«Ça fait mal, c'est certain. C'est dur pour le moral. Quand j'ai signé ce contrat de 10 ans, moi, c'était pour la vie. Je découvre qu'un contrat, même un contrat avec une clause de non échange comme avait Dan Boyle, ça ne veut rien dire quand ils décident de t'échanger. Mais au moins, j'ai leur engagement qu'ils viendraient me parler s'ils décidaient de passer à l'action».

La voix de Vincent Lecavalier est sombre au téléphone. Mais le gaillard est solide et sait éviter les pièges. Jamais il ne critique son organisation: «Pour l'instant, je fais partie du Lightning de Tampa Bay. C'est encore mon équipe et il y a quelques jours, je pensais encore que je passerais toute ma carrière avec son chandail», dit-il.

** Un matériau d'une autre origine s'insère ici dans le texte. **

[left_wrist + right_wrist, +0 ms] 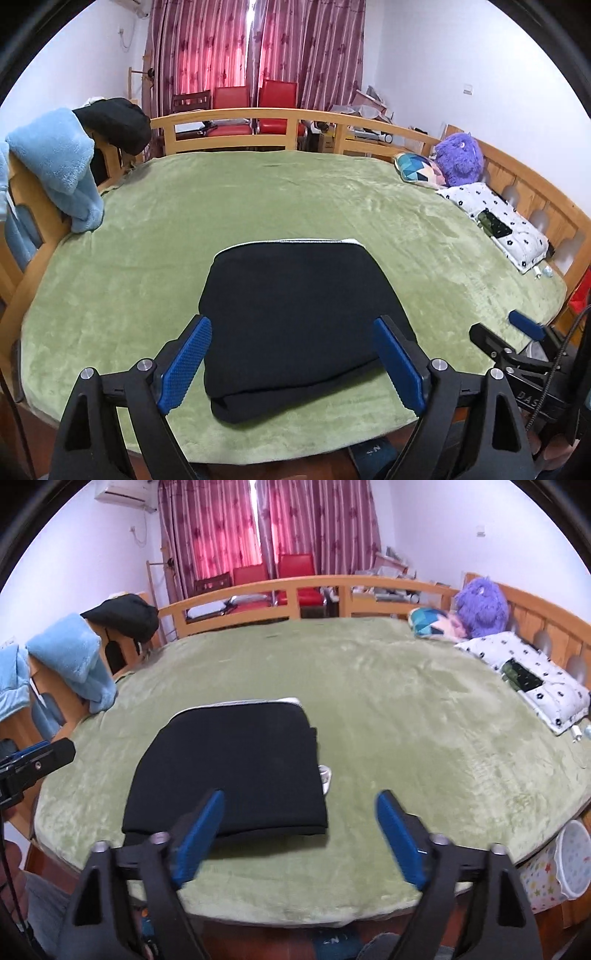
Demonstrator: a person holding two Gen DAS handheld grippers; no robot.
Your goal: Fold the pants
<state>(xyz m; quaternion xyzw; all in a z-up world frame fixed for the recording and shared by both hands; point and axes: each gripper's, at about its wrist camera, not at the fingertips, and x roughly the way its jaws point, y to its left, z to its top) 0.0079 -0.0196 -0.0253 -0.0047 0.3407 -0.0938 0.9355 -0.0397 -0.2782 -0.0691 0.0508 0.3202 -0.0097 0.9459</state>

Il précise qu'il n'a pas encore parlé aux propriétaires de l'équipe. Il a discuté avec Brian Lawton et les autres membres de la direction hockey du Lightning mais il n'a pas encore discuté de son avenir avec ceux qui vont prendre la décision finale: «Je n'ai parlé à personne du groupe des propriétaires. Il y a toutes sortes de rumeurs sur les finances de l'organisation. C'est évident que tout devient différent, que tout est remis en question. Ça fait mal mais c'est la vie», de dire Lecavalier.

On a jasé un bon bout de temps. Il s'est informé sur le Canadien, il a posé quelques questions sur la vie quotidienne dans le hockey à Montréal. Je lui ai dit que l'équipe était très bien dirigée et que Guy Carbonneau était un coach exigeant: «Il n'y a pas de mal à ça, jouer pour un coach exigeant. C'est bon, un coach qui est capable d'être dur. Des fois, c'est ce que ça prend», a-t-il noté.

Tout au long de la conversation, il n'a cessé de répéter à quel point il était difficile pour lui de se concentrer sur le hockey. Combien il est ardu de se préparer pour un match.

Ça va être plus facile à Montréal en écoutant 110%. Il va s'endormir pompé au max...

Rien n'est assuré...

Rien ne dit que Vincent Lecavalier va finir avec le Canadien. Mais au moins, on sait de Lecavalier lui-même que Montréal n'est pas exclue de la liste des équipes qui peuvent lui mettre la main dessus.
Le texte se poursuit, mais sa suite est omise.